Would you restate word for word the lines of the listing, beginning at the first and ending with the line that holds "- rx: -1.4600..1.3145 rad"?

EXERCISE DATA:
* * * * * * * * *
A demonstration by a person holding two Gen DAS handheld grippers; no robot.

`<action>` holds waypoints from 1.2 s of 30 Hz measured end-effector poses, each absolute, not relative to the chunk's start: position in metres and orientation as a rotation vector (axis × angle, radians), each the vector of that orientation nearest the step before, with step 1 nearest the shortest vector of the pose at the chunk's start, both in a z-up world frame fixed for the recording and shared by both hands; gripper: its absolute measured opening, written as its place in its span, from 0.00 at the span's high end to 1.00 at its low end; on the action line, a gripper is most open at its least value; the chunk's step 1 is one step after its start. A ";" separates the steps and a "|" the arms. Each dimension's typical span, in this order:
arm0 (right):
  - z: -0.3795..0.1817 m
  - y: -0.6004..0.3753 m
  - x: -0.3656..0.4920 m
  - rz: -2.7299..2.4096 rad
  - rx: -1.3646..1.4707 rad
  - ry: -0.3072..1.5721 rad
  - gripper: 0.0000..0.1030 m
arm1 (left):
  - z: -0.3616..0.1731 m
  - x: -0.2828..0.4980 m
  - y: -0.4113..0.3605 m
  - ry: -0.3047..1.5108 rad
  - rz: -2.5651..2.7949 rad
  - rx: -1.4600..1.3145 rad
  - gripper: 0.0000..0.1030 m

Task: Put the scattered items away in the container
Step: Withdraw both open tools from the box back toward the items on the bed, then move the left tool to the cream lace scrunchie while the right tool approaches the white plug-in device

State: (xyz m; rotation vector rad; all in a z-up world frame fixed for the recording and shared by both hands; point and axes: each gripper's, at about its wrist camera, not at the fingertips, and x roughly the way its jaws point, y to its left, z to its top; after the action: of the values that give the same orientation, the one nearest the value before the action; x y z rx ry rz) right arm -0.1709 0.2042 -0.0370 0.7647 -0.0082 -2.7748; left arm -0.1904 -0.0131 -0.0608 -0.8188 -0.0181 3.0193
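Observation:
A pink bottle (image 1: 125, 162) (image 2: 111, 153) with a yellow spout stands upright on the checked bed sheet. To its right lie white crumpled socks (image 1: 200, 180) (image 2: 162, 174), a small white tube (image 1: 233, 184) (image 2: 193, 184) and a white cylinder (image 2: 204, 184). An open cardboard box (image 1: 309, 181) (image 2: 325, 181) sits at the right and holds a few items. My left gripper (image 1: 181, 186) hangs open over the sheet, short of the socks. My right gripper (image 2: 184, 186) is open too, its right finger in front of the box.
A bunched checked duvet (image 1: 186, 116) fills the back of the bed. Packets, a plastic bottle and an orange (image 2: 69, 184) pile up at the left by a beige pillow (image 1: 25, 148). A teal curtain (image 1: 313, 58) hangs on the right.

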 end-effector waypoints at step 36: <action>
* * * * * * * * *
ANSWER TO THE EXERCISE:
A demonstration by a person holding two Gen DAS handheld grippers; no robot.

`<action>` holds waypoints from 1.2 s of 30 Hz measured end-effector poses, each absolute, not relative to the chunk's start: position in metres and orientation as a rotation vector (axis × angle, radians), each the vector of that orientation nearest the step before, with step 1 nearest the shortest vector of the pose at the chunk's start, both in a z-up world frame fixed for the recording and shared by both hands; gripper: its absolute measured opening, written as its place in its span, from 0.00 at the span's high end to 1.00 at its low end; on the action line, a gripper is most open at its least value; the chunk's step 1 is one step after its start. A ";" separates the steps and a "|" the arms. Each dimension's typical span, in this order:
arm0 (right):
  - z: -0.3795..0.1817 m
  - y: -0.6004..0.3753 m
  - x: -0.3656..0.4920 m
  - rz: -2.7299..2.4096 rad
  - rx: -1.3646..1.4707 rad
  - ry: -0.3072..1.5721 rad
  - gripper: 0.0000..0.1030 m
arm1 (left):
  - z: -0.3616..0.1731 m
  - x: -0.2828..0.4980 m
  - y: -0.4113..0.3605 m
  - ry: -0.3047..1.5108 rad
  - rz: -2.5651..2.7949 rad
  - rx: -1.4600..1.3145 rad

With that, the answer is done.